Tuesday, February 12, 2013

Feb. Goal #10: Enter Nemo

(Oh, you can't read that, yeah, neither can I)

Some of my friends who saw goal #10 for this month were suspect.  "Go home for Chinese New Year."  Okay, so I cheated a little bit and actually bought my ticket home in January.  At the time, I really just wanted a "gimme."  Well that and I had other goals in mind but thought that since it was February, I should really not stretch myself too thin.  I'm only human and I can't accomplish everything I set forth to do.  In my defense, even though it was a "gimme" goal, I don't like to count my chickens before they hatch.  I was all like "until my ass lands at JFK and I have red envelopes handed to me by my mother on the 10th" it is not a gimme.

I was working out on Thursday, the day before I was to fly out.  I was working out for multiple reasons: (1) goal #1, (2) I had dinner plans at the Cheesecake factory that night - don't judge me!  Where else can you pay like $10 for a sandwich and still have enough left over for lunch the next day?  And (3) I figured when I'm home, I won't have gym time for a while.  During all this was news coverage on Snowstorm Nemo...I know, they started naming snowstorms all of a sudden.  Hurricanes must feel like they had a part of their identity taken away from them.  And why Nemo?  Last I checked, Nemo was a tropical fish, there is nothing tropical about 30" of snow.  All I kept thinking about while being on that weird stride cardio machine thing was that my flight will not be canceled.  Well, my prayers weren't answer and I think this was due to the fact that I hoped for something else recently and that was given to me so I can't be too selfish about things.  The ordeal that followed really felt like awful cosmic karma for putting down a goal that I shouldn't have used.

I called American Express to see what I can do about my canceled flight.  That was when I found out that your wait time is contingent on the card you have.  I never knew I could have a gold card and still feel like a second class citizen!  I'd hate to see what green, zync, or blue feels like.  I guess it pays to be platinum or black.  In fact I think if you have a black card, they probably call you when a flight is canceled and make all the necessary arrangements.  They told me that I can either re-book for free if I fly out on the 12th (stupid nonsensical date) or I can have a credit that I must use in one year with Virgin America.  I usually fly United, but at the time, Virgin America was cheaper and had the better flight times for me.  Obviously, I was ticked off by my options.  Why would I need to fly out on the 12th and why would my credit expire after a year?  It's not my fault there's a snowstorm.  So I hung out and called Virgin America.  Let's put it this way, I completed my workout during my time on hold.  I had to workout to elevator musak!
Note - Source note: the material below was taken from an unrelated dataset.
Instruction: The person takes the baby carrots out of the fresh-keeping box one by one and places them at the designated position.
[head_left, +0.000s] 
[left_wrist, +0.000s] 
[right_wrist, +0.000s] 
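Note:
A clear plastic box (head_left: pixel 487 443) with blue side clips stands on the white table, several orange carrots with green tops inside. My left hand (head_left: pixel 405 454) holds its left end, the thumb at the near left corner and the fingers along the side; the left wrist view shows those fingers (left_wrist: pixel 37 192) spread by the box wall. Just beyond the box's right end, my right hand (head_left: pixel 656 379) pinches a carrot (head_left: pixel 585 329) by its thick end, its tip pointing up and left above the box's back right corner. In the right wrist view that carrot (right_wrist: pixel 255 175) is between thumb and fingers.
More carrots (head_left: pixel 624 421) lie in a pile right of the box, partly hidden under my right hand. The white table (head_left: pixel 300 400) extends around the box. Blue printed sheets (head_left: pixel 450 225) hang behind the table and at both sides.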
I'm going to give myself a pat in the back because I never knew I had that much patience.  I guess if you were to look at the glass half full, at least I just wasn't sitting around waiting for someone to pick up.  You try lifting to elevator musak.  Awful, I never felt less pumped in my life.  Usually i think I can do things like lift twice my weight if Ke$ha (yes, I'm aware my gym music is also my club music which is also pre-gaming music and well also my bedroom music - I find it easiest to just have one playlist) was blasting in the background, but on that day, I felt like I was struggling with 40lbs.

After a nice dinner at the Cheesecake Factory in which cheesecake was not ordered - this always happens, you eat the bread and your meal and there's never room for cheesecake.  I'm also not a fat girl, so it was either bread and main course or bread and cheesecake.  You can't have all three in one sitting.  There is no amount of gym time that can help reverse the effects of over eating.  On my drive home, I called Virgin America and finally got through.  Patience is a virtue.  I was able to switch my flight at no cost and will now make it home for President's day weekend.  Quite frankly, I think it's the better deal.  I get to fly a red eye on Valentine's day so I can be surrounded by other single people who just can't give a damn about a Hallmark Holiday and I get an extra day to be home.  Plus, I'm not all that worried because my sister is collecting red envelopes for me.  So the lesson of the day...there is no such thing as a "gimme."